EarthTalk, trad. Víctor Flores

Dear EarthTalk: What is a “dead zone” in an ocean or other body of water?
-- Victor Paine, Tallahassee, FL

So-called dead zones are areas of large bodies of water—typically in the ocean but also occasionally in lakes and even rivers—that do not have enough oxygen to support marine life. The cause of such “hypoxic” (lacking oxygen) conditions is usually eutrophication, an increase in chemical nutrients in the water, leading to excessive blooms of algae that deplete underwater oxygen levels. Nitrogen and phosphorous from agricultural runoff are the primary culprits, but sewage, vehicular and industrial emissions and even natural factors also play a role in the development of dead zones.

Dead zones occur around the world, but primarily near areas where heavy agricultural and industrial activity spill nutrients into the water and compromise its quality accordingly.
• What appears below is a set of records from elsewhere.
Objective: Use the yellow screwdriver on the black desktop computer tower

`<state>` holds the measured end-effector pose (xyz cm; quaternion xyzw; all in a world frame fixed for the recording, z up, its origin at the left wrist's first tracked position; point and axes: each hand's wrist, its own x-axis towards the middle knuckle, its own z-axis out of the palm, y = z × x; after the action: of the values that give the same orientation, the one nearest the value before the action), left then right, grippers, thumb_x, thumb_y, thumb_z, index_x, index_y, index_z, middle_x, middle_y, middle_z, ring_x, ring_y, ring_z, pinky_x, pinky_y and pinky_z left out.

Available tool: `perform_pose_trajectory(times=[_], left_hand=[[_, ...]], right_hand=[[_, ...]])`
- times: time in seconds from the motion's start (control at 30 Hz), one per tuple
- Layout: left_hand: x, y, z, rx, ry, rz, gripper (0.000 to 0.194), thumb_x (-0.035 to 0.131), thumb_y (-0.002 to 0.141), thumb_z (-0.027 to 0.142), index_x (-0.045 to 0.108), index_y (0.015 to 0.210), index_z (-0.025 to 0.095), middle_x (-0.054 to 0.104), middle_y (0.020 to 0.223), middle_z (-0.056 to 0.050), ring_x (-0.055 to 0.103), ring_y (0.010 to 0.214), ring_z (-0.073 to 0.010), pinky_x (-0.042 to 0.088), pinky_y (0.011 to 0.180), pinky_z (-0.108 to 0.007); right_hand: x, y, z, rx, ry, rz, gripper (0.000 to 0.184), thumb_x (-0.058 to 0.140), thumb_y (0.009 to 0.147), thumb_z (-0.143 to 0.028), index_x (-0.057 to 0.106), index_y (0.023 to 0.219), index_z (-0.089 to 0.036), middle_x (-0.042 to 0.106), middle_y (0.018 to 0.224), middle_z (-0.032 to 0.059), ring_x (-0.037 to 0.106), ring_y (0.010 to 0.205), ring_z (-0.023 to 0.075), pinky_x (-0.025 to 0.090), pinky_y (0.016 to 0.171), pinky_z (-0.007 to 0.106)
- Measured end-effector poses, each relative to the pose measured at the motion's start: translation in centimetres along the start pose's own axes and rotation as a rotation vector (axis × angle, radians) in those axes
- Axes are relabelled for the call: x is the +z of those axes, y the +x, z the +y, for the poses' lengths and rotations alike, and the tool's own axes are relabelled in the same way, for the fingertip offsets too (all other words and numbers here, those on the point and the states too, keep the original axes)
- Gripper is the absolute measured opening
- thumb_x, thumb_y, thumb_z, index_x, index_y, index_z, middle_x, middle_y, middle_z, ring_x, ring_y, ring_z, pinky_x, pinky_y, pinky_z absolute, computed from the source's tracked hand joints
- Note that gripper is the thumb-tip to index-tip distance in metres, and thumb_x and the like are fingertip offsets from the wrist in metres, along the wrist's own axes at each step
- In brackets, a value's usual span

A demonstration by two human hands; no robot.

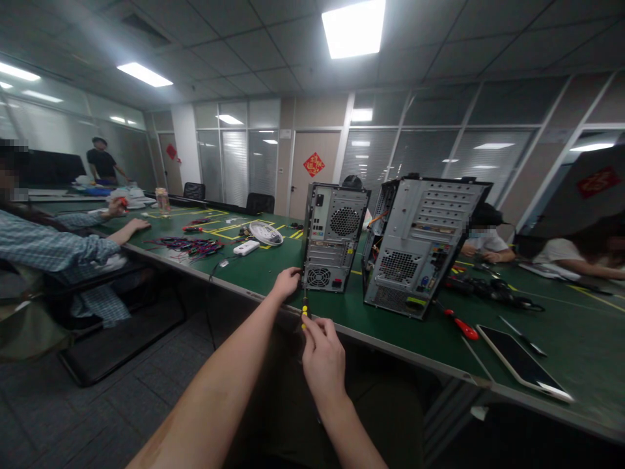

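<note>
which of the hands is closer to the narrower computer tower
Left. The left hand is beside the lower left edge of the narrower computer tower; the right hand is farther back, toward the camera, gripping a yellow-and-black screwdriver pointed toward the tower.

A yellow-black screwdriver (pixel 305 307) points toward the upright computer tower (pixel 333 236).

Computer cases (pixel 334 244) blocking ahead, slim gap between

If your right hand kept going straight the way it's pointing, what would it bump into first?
The screwdriver in the right hand would probably meet the narrower computer tower first, near its lower corner, though depth is unclear.
</note>
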<state>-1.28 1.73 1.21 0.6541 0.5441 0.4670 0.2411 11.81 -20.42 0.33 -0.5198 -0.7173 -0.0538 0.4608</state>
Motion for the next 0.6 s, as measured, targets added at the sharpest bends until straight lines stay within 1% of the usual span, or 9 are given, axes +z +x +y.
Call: perform_pose_trajectory(times=[0.1, 0.17, 0.27, 0.37, 0.47, 0.6], left_hand=[[0.01, 0.04, 0.00, -0.002, 0.003, -0.001, 0.035, 0.051, 0.088, 0.018, 0.070, 0.117, 0.016, 0.074, 0.111, -0.009, 0.067, 0.103, -0.0190, 0.046, 0.098, -0.028], [0.05, 0.10, -0.05, -0.001, 0.010, 0.000, 0.035, 0.051, 0.087, 0.018, 0.070, 0.117, 0.016, 0.074, 0.111, -0.009, 0.067, 0.103, -0.0191, 0.047, 0.098, -0.029], [0.14, 0.19, -0.19, 0.001, 0.021, 0.005, 0.036, 0.051, 0.087, 0.018, 0.070, 0.117, 0.017, 0.074, 0.110, -0.007, 0.067, 0.104, -0.0186, 0.047, 0.097, -0.028], [0.19, 0.21, -0.31, 0.007, 0.019, 0.011, 0.036, 0.051, 0.087, 0.019, 0.071, 0.117, 0.017, 0.074, 0.110, -0.007, 0.067, 0.104, -0.0184, 0.047, 0.097, -0.028], [0.16, 0.17, -0.31, 0.010, 0.007, 0.009, 0.035, 0.051, 0.087, 0.019, 0.071, 0.117, 0.017, 0.075, 0.109, -0.007, 0.067, 0.104, -0.0186, 0.047, 0.097, -0.028], [0.03, 0.05, -0.11, -0.001, 0.005, 0.003, 0.035, 0.051, 0.087, 0.019, 0.071, 0.116, 0.017, 0.075, 0.108, -0.007, 0.067, 0.103, -0.0186, 0.047, 0.097, -0.028]], right_hand=[[0.04, 0.09, 0.04, 0.005, 0.010, 0.021, 0.027, 0.046, 0.097, -0.020, 0.068, 0.113, -0.019, 0.066, 0.098, 0.0084, 0.064, 0.090, 0.0192, 0.049, 0.082, 0.029], [0.14, 0.10, 0.09, 0.014, 0.016, 0.029, 0.021, 0.048, 0.096, -0.022, 0.066, 0.107, -0.018, 0.068, 0.096, 0.0079, 0.064, 0.089, 0.0196, 0.048, 0.081, 0.029], [0.27, 0.06, 0.12, 0.066, 0.036, 0.012, 0.012, 0.052, 0.095, -0.024, 0.063, 0.097, -0.019, 0.068, 0.088, 0.0050, 0.064, 0.080, 0.0182, 0.047, 0.073, 0.027], [0.28, -0.01, 0.09, 0.110, 0.078, -0.018, 0.011, 0.053, 0.095, -0.026, 0.060, 0.090, -0.020, 0.066, 0.080, 0.0022, 0.063, 0.071, 0.0166, 0.044, 0.066, 0.026], [0.25, -0.03, 0.09, 0.081, 0.087, -0.030, 0.014, 0.050, 0.097, -0.025, 0.063, 0.093, -0.020, 0.067, 0.084, 0.0040, 0.063, 0.076, 0.0179, 0.045, 0.069, 0.027], [0.24, -0.09, 0.14, 0.019, 0.055, 0.004, 0.023, 0.048, 0.097, -0.022, 0.067, 0.108, -0.019, 0.066, 0.095, 0.0072, 0.064, 0.088, 0.0196, 0.048, 0.080, 0.029]])
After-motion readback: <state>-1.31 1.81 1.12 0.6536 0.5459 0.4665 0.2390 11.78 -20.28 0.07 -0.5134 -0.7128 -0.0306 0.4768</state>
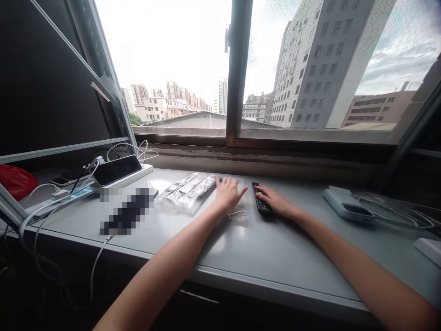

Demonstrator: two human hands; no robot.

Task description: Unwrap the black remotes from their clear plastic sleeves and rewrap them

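Note:
My left hand (228, 193) lies flat, fingers spread, on a clear plastic bag (240, 210) on the grey table (262, 257). Just left of it lies a row of several clear plastic packets (188, 191) with dark contents. My right hand (274, 201) rests on a slim black remote control (259, 198), fingers curled over its near end; the remote lies flat on the table.
At the left stand a white power strip (74, 192) with cables, a dark phone (115, 169) propped on it, and a blurred dark object (127, 211). A red bag (15, 180) is far left. A white device (346, 204) with clear plastic lies at right. A window (237, 69) fills the back.

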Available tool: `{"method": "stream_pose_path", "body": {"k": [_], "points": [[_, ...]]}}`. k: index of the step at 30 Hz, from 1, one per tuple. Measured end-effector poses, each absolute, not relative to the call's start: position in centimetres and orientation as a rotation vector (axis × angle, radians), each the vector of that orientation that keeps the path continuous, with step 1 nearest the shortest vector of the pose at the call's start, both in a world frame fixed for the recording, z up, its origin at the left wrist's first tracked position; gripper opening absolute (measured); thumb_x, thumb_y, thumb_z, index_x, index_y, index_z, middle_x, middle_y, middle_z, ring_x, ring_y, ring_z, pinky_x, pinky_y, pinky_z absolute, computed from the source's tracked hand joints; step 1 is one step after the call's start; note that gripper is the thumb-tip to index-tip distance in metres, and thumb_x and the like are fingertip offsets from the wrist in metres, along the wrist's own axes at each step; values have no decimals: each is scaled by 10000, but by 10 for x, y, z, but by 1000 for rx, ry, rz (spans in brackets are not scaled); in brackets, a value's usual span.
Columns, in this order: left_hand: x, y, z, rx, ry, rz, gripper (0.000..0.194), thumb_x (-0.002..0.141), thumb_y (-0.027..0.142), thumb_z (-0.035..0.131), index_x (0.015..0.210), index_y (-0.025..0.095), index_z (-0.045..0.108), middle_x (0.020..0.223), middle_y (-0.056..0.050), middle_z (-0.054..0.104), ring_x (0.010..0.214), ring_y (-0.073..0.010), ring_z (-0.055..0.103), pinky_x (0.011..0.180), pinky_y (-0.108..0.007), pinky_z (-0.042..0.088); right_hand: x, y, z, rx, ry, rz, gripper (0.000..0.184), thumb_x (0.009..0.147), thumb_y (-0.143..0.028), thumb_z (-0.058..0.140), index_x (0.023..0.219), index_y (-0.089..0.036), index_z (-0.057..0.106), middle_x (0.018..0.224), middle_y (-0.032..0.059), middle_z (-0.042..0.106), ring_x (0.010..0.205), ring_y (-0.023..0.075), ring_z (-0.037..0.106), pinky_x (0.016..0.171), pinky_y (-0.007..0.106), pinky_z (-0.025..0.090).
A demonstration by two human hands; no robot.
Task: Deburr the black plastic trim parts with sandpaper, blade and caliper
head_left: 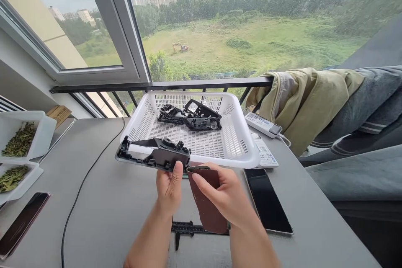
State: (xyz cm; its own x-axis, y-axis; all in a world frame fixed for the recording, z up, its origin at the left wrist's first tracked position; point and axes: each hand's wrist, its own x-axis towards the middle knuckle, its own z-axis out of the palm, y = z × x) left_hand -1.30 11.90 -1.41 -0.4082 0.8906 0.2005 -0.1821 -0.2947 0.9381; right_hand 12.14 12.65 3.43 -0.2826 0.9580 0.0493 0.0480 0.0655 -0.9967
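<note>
Hidden: The left hand's fingers are going behind the black plastic moulded part (158,155), so I cannot tell how they are placed. The lower end of the sheet of brown sandpaper (205,205) is covering most of a black caliper (188,228).

Left hand: The left hand (168,188) is rising from the lower middle of the frame, and its thumb is standing upright against the near edge of the part, clamping it with the hidden fingers.

Right hand: The right hand (221,194) is reaching in from lower right, with its fingers lying close together and pinching the top of the sandpaper.

Part: The part is staying just above the grey table (103,213), at the frame's centre. Its long axis is running left to right, dipping slightly toward the right, and its right end is very near the sandpaper.

Around: A white plastic basket (238,146) is standing just behind, holding more black plastic parts (190,117). A black phone (266,201) is lying right of the right hand.
</note>
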Motion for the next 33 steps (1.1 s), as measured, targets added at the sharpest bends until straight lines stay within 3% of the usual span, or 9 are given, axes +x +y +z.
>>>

Some dead zones do occur naturally, but the prevalence of them since the 1970s—when dead zones were detected in Chesapeake Bay off Maryland as well as in Scandinavia’s Kattegat Strait, the mouth of the Baltic Sea, the Black Sea and the northern Adriatic—hints at mankind’s impact. A 2008 study found more than 400 dead zones worldwide, including in South America, China, Japan, southeast Australia and elsewhere.

Perhaps the most infamous U.S. dead zone is an 8,500 square mile swath (about the size of New Jersey) of the Gulf of Mexico, not far from where the nutrient-laden Mississippi River, which drains farms up and down the Midwest, lets out. Besides decimating the region’s once teeming shrimp industry, low oxygen levels in the water there have led to reproductive problems for fish, leading to lack of spawning and low egg counts. Other notable U.S. dead zones today occur off the coasts of Oregon and Virginia.

Fortunately, dead zones are reversible if their ...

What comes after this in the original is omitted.